Days go by so quickly that I have trouble keeping track of which one it is. Weeks come and go with me struggling to remember what even happened. I flip my wall calendar to a new month before I even get a chance to look at the picture. I panic.

There are reasons for this phenomenon, of course. You can learn more about it in articles such as this one, but the gist is that we remember unique experiences more vividly than familiar ones, so the fewer new experiences you have, the faster time will appear to move. How this works with aging is that everything is new to a child, but adults see and do fewer new things every year and are mostly stuck in routines. On top of that, any quantity of time is going to seem smaller to someone who's experienced more of it in the same way that a pond will seem huge to someone who's never see an ocean.

However, these reasons alone don't explain why 2019 seems to be flying by faster than ever. In this case, I believe it has something to do with expectations. You see, as a new father to a beautiful, funny, adorable baby girl, I have less time to spend on activities that I would otherwise measure my year by, such as how many movies I've watched or how many weekend hikes or vacations I've been on.
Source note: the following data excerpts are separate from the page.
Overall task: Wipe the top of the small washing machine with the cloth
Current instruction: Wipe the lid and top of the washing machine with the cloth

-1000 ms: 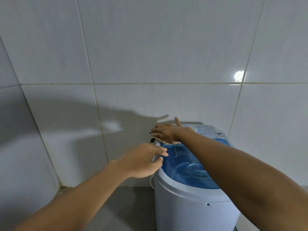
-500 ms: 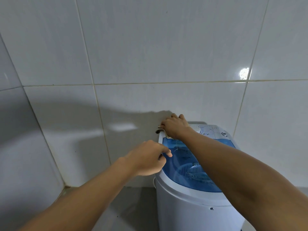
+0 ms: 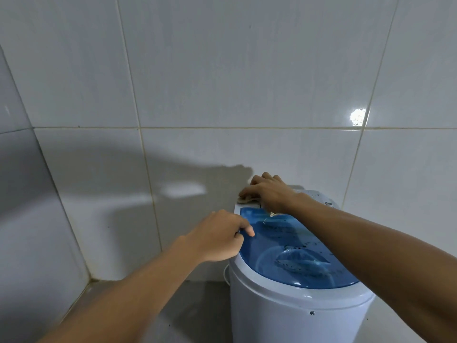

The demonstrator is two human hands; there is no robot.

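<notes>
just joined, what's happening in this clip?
A person is wiping the top of a small washing machine that stands against a tiled wall. The right hand presses a cloth onto the white back left corner of the top, beside the control panel. The left hand grips the left edge of the machine, steadying it. The blue lid is closed and shows dark specks, so it looks not yet wiped.
</notes>
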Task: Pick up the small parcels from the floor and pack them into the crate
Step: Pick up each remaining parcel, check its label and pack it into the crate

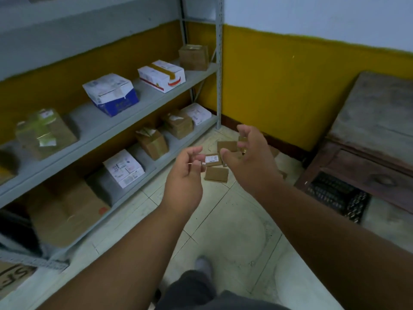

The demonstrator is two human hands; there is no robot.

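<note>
Several small brown parcels lie on the tiled floor near the corner: one with a white label (213,159), a plain one (216,174) in front of it and another (226,146) behind. My left hand (185,173) and my right hand (250,157) are stretched out in the air above them, fingers loosely curled, holding nothing. My right hand hides part of the pile. A black slatted crate (335,194) stands on the floor at the right, under the wooden furniture.
A grey metal shelf unit (156,101) with several cardboard and white boxes runs along the left. A dark wooden cabinet (368,139) stands at the right against the yellow wall. My foot (203,265) is on the floor below.
</note>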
Coincidentally, even my lunch breaks at work—the only times I'm not really responsible for anything but myself—are mostly confined to either doing freelance work or running for exercise this year, where they used to be full of reading for pleasure or walking around to discover new nooks of my city. As a result, the expectations I've always set for myself ("do X amount of Y this year") are proving to be wildly unattainable in this new stage of life, so whenever I look at the date I can't help but feel like time is somehow escaping me.
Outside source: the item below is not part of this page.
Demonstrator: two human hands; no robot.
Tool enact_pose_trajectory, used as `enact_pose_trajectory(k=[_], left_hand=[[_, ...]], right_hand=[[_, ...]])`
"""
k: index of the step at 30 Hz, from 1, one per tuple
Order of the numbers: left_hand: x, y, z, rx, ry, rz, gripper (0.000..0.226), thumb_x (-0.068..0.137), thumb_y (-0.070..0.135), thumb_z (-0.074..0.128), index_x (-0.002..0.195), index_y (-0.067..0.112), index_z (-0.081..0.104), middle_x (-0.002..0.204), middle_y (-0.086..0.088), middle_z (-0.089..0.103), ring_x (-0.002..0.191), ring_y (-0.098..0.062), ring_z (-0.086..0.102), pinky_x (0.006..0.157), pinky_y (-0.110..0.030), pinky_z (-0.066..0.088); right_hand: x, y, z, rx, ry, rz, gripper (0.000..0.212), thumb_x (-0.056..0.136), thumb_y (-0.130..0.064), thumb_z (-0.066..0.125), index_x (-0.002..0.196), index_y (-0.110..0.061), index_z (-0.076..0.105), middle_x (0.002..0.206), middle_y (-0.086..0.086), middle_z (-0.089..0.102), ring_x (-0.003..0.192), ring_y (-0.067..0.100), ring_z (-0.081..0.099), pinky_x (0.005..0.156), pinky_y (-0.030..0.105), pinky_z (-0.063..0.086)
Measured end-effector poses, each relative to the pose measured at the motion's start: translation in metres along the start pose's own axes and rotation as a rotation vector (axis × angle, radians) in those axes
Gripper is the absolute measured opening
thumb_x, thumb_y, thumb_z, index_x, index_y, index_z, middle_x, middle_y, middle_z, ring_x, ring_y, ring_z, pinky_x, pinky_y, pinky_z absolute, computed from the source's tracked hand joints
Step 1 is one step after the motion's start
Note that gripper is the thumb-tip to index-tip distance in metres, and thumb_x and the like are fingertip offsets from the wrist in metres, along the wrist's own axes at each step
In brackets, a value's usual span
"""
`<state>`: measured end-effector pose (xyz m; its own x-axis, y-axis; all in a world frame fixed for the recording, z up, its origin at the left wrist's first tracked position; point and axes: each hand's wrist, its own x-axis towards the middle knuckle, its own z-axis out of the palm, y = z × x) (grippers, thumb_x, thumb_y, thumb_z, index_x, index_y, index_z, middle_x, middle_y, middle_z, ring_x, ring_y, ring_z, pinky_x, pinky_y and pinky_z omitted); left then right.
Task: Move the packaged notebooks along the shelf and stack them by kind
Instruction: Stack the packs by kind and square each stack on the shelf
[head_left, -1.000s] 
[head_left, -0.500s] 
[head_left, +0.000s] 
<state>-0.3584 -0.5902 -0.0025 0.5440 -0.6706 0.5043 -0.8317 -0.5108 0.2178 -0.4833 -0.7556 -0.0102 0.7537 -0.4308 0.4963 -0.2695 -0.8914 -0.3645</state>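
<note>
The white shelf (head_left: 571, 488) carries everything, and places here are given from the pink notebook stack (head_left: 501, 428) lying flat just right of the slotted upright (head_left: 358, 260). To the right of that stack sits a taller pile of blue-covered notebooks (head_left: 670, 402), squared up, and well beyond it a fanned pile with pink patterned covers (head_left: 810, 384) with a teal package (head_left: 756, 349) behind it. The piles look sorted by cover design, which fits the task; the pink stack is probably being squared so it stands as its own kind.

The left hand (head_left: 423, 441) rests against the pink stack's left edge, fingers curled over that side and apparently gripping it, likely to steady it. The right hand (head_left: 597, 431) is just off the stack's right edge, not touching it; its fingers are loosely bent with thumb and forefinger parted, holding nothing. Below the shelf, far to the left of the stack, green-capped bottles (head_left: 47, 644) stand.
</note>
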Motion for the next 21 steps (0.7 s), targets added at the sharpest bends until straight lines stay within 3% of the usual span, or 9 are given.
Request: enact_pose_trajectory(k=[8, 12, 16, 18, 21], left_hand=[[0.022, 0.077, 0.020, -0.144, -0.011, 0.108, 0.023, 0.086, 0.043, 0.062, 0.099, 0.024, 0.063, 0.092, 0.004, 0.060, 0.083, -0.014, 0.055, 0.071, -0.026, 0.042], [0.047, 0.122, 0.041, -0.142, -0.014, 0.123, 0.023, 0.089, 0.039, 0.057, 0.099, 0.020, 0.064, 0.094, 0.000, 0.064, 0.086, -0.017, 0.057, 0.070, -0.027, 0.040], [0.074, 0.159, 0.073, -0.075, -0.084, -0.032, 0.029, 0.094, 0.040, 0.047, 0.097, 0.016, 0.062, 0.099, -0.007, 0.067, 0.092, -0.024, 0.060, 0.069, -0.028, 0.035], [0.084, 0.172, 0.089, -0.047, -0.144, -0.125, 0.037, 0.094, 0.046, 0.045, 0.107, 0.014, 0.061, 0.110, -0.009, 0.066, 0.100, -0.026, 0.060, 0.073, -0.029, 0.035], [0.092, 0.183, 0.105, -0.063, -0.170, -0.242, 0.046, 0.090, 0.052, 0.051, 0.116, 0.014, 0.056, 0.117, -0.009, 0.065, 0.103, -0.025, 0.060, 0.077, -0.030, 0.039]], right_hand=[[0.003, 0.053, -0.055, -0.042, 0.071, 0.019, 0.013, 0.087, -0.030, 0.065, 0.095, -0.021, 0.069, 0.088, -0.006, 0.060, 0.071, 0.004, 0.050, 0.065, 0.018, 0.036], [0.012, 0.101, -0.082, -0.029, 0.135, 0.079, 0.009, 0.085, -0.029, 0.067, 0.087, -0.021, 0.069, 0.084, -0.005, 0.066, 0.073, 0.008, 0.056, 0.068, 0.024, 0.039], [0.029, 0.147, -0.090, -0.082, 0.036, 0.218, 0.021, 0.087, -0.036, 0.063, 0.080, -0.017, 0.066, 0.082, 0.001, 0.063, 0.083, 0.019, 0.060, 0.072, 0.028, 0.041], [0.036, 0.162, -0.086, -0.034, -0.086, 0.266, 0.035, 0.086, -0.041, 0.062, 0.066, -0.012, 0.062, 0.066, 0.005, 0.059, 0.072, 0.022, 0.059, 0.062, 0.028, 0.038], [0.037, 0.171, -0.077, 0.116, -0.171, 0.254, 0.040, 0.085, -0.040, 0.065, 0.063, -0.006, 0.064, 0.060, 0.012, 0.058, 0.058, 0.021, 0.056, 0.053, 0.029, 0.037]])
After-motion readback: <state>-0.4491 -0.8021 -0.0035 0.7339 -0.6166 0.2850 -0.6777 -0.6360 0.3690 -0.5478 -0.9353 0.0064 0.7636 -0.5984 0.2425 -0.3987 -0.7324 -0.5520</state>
"It can't be August already! I'm still in the middle of reading the fifth Harry Potter!"

But my life isn't what it used to be, so I need adapt my way of thinking to something like this:
  • I have not been able to write the second draft of my novel this year as I'd hoped. I haven't even started.
  • I still need to write this year's version of The Woods.
  • I have not made the time to write in my blog nearly as much as I used to this year.
  • I'm still not a published author.
But that doesn't mean that I haven't been busy with creative writing.
  • I have not watched as many new movies or re-watched as many favorites as I'd like to.
  • I'm constantly playing catch-up with television shows, both new and old.
  • I have so many video games I've started and not yet beaten.
  • I'm just barely keeping up with my book reading goal rather than outpacing it.
But that doesn't mean that I haven't had fun and spent time relaxing.
  • I don't have time to do all the things I loved to do.
  • I'm struggling to sustain relationships with all of my friends.
  • My life will never be like it was before.
But that doesn't mean my life as it exists now is less wonderful or worth enjoying, or that I'd trade it in for any dose of the past.
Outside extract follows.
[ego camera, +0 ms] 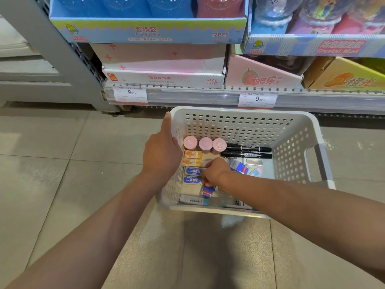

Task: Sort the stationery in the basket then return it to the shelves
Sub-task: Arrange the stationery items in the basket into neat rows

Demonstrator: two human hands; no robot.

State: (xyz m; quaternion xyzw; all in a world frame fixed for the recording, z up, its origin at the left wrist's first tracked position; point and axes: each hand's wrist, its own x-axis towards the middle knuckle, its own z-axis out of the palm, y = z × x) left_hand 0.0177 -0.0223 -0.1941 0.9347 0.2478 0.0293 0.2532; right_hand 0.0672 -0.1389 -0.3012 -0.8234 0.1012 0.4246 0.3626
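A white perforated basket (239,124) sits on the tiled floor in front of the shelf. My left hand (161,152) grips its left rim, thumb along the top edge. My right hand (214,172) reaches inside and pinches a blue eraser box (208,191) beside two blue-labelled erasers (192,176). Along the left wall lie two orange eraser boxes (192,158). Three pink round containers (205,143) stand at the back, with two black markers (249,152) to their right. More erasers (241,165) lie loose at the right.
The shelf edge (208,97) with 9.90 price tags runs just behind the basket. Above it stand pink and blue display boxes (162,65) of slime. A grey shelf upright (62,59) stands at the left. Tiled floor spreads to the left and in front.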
I'm an optimist. I believe that it's important to make the best of whatever I've got. While it can be very difficult to adapt to change, there's typically little or nothing to be gained from resisting it.

That's why I'm writing this blog post. I need to put into words this chronic feeling I've been experiencing all year, unpack the meaning underneath it, and learn what to do with it so I can finally move forward. I've been just feeling it for too long to ignore it any longer. I need to make the best of it.

Here is the lesson I am teaching myself:

It's alright to miss the way things were. It's alright to feel like I've lost some part of my life that may never return. It's alright to be scared. To resist that feeling would be to fight my own humanity. But it's important to not let that feeling dictate my life. It's important to keep on living in the present. It's important to enjoy the new things while they last.

As a character named Andy Bernard from The Office once said; "I wish there was a way to know you're in the good old days before you've actually left them."

My lesson to myself is that these are the good old days, because someday everything will change and I'll yearn for this time—right now. You don't know what you have until it's gone.

I hope you're all having a great year so far. Don't let it pass you by.